David Beeson, February 2023
When one of my granddaughters arrived for a half-term stay she brought along a homework project – to make a webpage of the biological processes of cleaning waste water. So, what is a grandfather to do? Take the 13-year-old (and her 11-year-old sister) to the local treatment works!
Fullerton Works is owned by Southern Water and do not usually allow visits … but, if you do not ask, the manager cannot say yes. And, he did say, “ I‘ll show you around.”
The site processes the water from the Andover town area. A population of around 50 000. But, the surrounding countryside has indirect inputs via their septic tanks, with tankers collecting the effluent and bringing it directly to the site. So, the place processes the waste water from around 70 000 people.
So, what is in the input? It is 70% water, plus urine, faeces, washing up and showering chemicals and anything else that reaches the domestic and commercial drains.
In many places in Britain, it is permissible to discharge untreated input into the sea or larger rivers – despite this being very negative. However, with the local River Test subject to stringent controls that should not occur. The waste needs to be processed thoroughly and the end product almost to drinking water standard. (No, it is not drinkable without further filtering and chlorine treatment.)
The site is gently sloping, so the watery materials can flow naturally down towards the river.
The first stage is to pass the fluid through a filter. This removes larger objects that should never be in the drains, including wet wipes. The input is slightly smelly (it was a cool day!), very watery and carrying undissolved sediments. Initial sedimentation brought out stones, grit and quantities of yellow sweetcorn. I guess from this view, sweetcorn must be considered a slimming product!
Stage two: huge, slow-flow through sedimentation tanks allow the faeces’ solid materials to settle. There is a series of tanks to optimise the removal of the organic solids. The sediment is scraped away and passed to the anaerobic digesters in stage 5.
Stage four. Bacterial especially will inevitably start to break down any organic materials – urine, food fibre and other input materials such as detergents. Now vast, deep beds of clinker, gravel and sand holding bacterial and protozoans get to work. These are aerobic tanks through which the fluid is sprayed and percolates. The organisms take in the organics and digest them, releasing carbon dioxide and some ammonia-like gases.
Birds enjoy the site, picking off worms, insect larvae and other life. So, our waste feeds into the wild food chains.
The organic materials are being taken out of the water and used in microorganism metabolism and growth, so the fluid that escapes the bottom of this biological filter will require settling to remove this debris.
You’ve guessed already that there are a series of these biological filters until the water is clear and can be released into the River Test.
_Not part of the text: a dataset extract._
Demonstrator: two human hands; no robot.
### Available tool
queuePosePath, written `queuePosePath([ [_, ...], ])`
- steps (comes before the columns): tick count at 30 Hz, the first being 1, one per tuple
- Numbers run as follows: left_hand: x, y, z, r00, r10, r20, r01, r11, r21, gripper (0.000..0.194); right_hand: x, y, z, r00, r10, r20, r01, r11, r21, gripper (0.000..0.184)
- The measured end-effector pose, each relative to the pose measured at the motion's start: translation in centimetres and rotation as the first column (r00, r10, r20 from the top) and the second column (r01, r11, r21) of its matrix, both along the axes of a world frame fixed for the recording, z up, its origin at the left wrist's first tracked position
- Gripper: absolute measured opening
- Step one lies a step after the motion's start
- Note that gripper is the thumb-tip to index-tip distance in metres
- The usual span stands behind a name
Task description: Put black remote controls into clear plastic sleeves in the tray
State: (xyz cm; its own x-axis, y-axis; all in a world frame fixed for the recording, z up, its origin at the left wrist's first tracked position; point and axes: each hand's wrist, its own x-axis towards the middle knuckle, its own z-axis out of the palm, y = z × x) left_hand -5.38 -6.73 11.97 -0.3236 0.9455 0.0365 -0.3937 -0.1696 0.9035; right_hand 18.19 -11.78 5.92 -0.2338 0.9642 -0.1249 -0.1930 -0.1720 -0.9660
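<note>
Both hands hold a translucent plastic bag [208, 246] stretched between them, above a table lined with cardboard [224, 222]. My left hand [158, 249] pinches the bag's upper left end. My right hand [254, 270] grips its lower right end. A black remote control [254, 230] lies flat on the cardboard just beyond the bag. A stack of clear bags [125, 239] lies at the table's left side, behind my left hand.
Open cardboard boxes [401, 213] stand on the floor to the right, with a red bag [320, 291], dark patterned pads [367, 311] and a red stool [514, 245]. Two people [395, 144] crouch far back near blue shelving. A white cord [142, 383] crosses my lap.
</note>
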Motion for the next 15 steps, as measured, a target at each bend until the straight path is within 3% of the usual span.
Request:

Continuous monitoring of the outflow occurs and if something has gone wrong the water can be poured onto a grassy field to further ‘polish’ it.
Stage five. The deposited debris is passed into a vast closed anaerobic biodigester. Here the bacterial breakdown the dead organisms and fibre from the faeces into gases like methane and carbon dioxide. The methane is burned to make electricity that drives the works. Finally, after days of digestion, the remaining sludge is dried by centrifugation into pellets and these are used as an agricultural fertilizer and soil improver. Any extracted water is passed back to the start of the whole process.
Only four humans work the site, but they enjoy the company of resident rabbits, badgers, deer and foxes.
There are alternative systems for processing our water-carried wastes. The main one is when air is pumped through the materials to encourage its aerobic breakdown – the activated sludge process. Sometimes, the final water can be passed through a reed bed.
Humans generate the organic wastes but we rely on mainly microorganisms to convert the water suitable to be released back into the system. And, London’s residents (including King Charles) drink water that has passed through six sewage works.
It is too easy to ‘write off’ bacteria and other microorganisms as irrelevant, yet they process this water plus dead and decaying other organic materials in the environment. As an ex-microbiological biochemist, I am always stunned by how these minuscule organisms can be used to human benefit.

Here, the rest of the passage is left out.